The ODE-solving step is by far the slowest part of our model, and involves more parameters than state variables, so we were hopeful that the adjoint solver would speed up our models. Indeed this is what we observed when we tested the new solver under cmdstan release cmdstan-ode-adjoint-v2. However, since the official release we have encountered a new type of error and bad sampler behaviour, which we did not see before.
Specifically, whereas under version cmdstan-ode-adjoint-v2 we are able to achieve more or less stable sampling, under versions cmdstan-2.27.0-rc2 and cmdstan-2.27.0 something seems to go wrong with the adaptation during the initial phase, with the result that the step size rapidly gets very small and almost all iterations have divergences. In addition we see the following error under versions cmdstan-2.27.0-rc1 and cmdstan-2.27.0 but not under version cmdstan-ode-adjoint-v2:
Informational Message: The current Metropolis proposal is about to be rejected because of the following issue:
Exception: ode_adjoint_tol_ctl: ode parameters and data[3] is inf, but must be finite! (in '/Users/tedgro/dtu/projects/minimal_maudfail/model.stan', line 313, column 4 to line 358, column 40)
If this warning occurs sporadically, such as for highly constrained variable types like covariance matrices, then the sampler is fine,
but if this warning occurs often then your model may be either severely ill-conditioned or misspecified.
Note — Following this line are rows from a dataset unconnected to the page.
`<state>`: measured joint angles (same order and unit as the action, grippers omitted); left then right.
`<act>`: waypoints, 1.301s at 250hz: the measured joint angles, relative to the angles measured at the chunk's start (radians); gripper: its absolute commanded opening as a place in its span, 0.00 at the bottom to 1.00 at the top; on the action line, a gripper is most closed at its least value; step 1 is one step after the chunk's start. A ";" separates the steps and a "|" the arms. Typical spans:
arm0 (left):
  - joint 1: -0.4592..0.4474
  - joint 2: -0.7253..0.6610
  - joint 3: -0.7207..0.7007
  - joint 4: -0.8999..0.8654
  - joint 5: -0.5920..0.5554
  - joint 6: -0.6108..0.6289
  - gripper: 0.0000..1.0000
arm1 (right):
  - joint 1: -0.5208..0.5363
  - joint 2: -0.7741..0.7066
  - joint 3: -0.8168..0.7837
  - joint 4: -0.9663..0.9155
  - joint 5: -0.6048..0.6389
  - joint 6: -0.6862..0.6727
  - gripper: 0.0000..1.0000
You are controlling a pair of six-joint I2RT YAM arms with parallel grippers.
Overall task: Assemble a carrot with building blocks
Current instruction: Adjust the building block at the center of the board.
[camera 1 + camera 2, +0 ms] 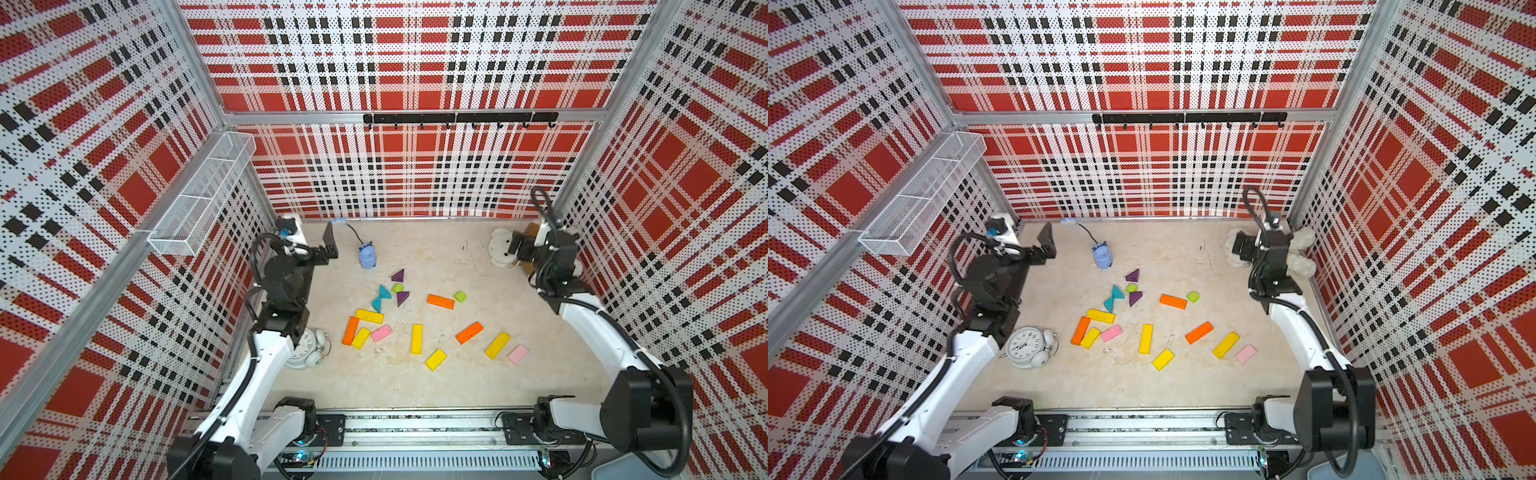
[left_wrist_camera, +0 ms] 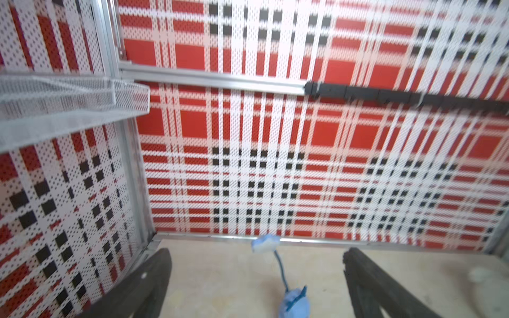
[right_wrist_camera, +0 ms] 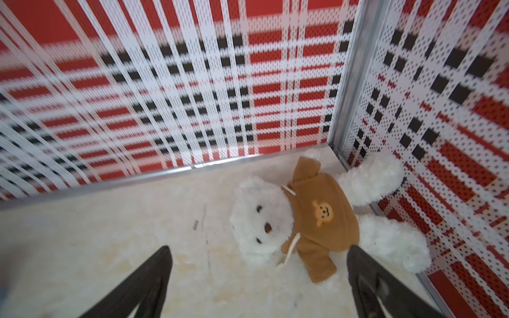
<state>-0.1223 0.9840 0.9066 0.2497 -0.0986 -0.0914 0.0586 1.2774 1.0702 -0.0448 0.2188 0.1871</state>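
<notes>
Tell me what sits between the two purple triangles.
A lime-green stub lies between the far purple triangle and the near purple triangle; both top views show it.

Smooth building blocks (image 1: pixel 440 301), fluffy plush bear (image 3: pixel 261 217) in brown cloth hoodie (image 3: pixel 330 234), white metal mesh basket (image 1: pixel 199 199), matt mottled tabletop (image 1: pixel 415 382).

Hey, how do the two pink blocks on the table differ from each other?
The left-side pink block sits clustered with a short yellow bar and an orange bar; the right-side pink block has only a long yellow bar beside it. The left-side one lies nearer the alarm clock; the right-side one nearer the right arm. Both lie flat, same shape, similarly angled.
</notes>
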 measured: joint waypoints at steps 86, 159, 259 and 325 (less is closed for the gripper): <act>0.171 -0.164 -0.032 -0.074 0.120 -0.410 0.99 | -0.021 0.016 0.073 -0.397 -0.053 0.141 0.85; 0.143 0.174 0.253 -0.240 0.207 -0.552 1.00 | 0.047 0.062 0.113 -0.521 -0.232 0.138 0.54; 0.057 0.437 0.195 -0.378 0.405 -0.711 0.93 | 0.555 0.428 0.278 -0.593 -0.198 0.129 0.60; 0.129 0.552 0.193 -0.378 0.487 -0.805 0.96 | 0.649 0.639 0.428 -0.600 -0.200 0.152 0.65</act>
<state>0.0067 1.5364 1.0992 -0.1284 0.3885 -0.8963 0.7078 1.9167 1.4986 -0.6449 0.0185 0.3393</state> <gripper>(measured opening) 0.957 0.638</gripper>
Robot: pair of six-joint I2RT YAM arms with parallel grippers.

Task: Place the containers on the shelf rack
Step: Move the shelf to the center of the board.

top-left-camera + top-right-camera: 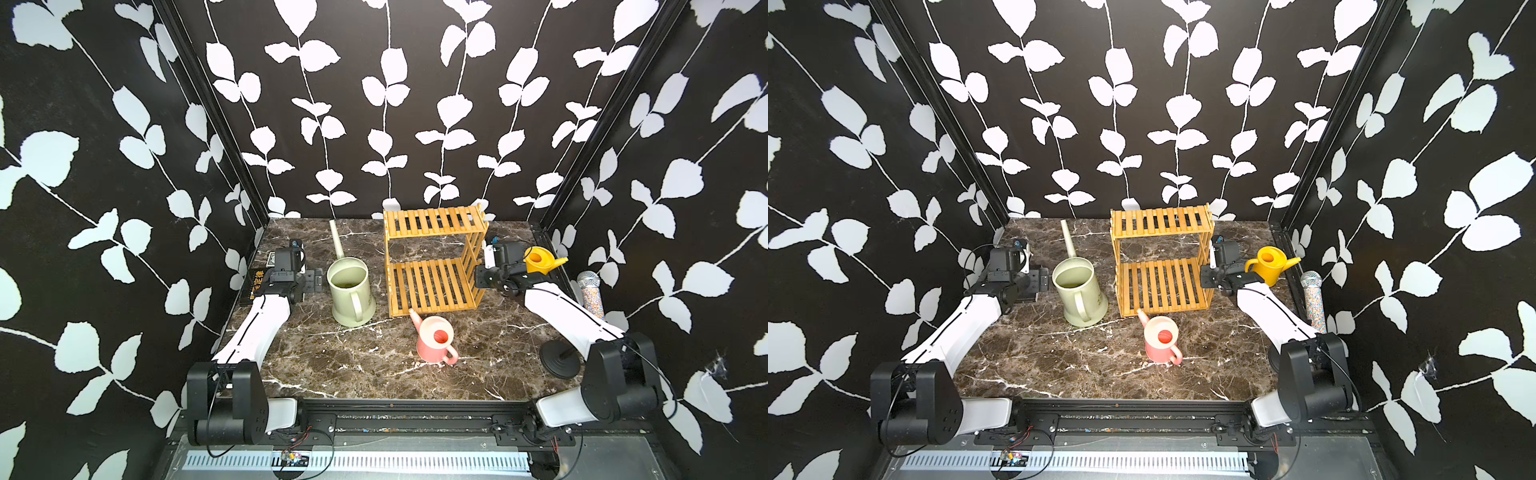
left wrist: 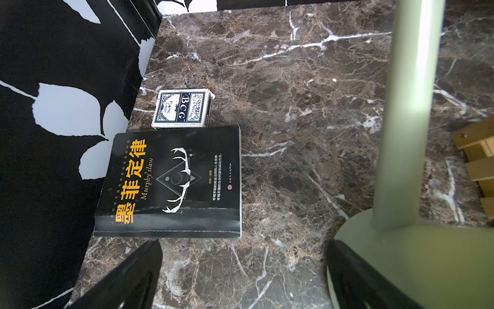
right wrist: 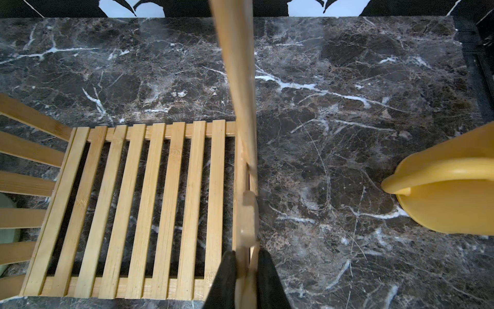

I think this means that, somewhere, an ode state variable (i.e. the firstnon-function argument to ode_adjoint_tol_ctl
) is infinity, which seems like the kind of thing that would cause a problem! My first thought was that I needed to tighten some tolerances, but I didn’t manage to find a configuration that avoids the error, and this doesn’t explain the differences we see between cmdstan versions.
We have prepared an example setup here that reproduces this behaviour. Running make stan-environment
should download and build all the relevant cmstan versions (cmdstan-ode-adjoint-v2, cmdstan-2.27.0-rc1 and cmdstan-2.27.0) in the cmdstan
folder, then python script.py
will run one of our models under each version, with the results saved in the output
folder. The Stan input lives in the folder data
- for example you can see the ode tolerances that we used here. If you don’t want to adjust anything some results from my laptop (intel macbook pro running macos Mojave, cmdstanpy 0.9.76, Apple LLVM version 10.0.1 (clang-1001.0.46.4)) are already uploaded in the output
folder.
I’m posting mainly to ask the people who worked on this feature, and anyone else who knows about the adjoint method, whether you have seen this kind of behaviour or know why it might be happening. Did anything significant change between cmdstan-ode-adjoint-v2 and cmdstan-2.27.0-rc1?
Any comments, thoughts or questions would be very gratefully received!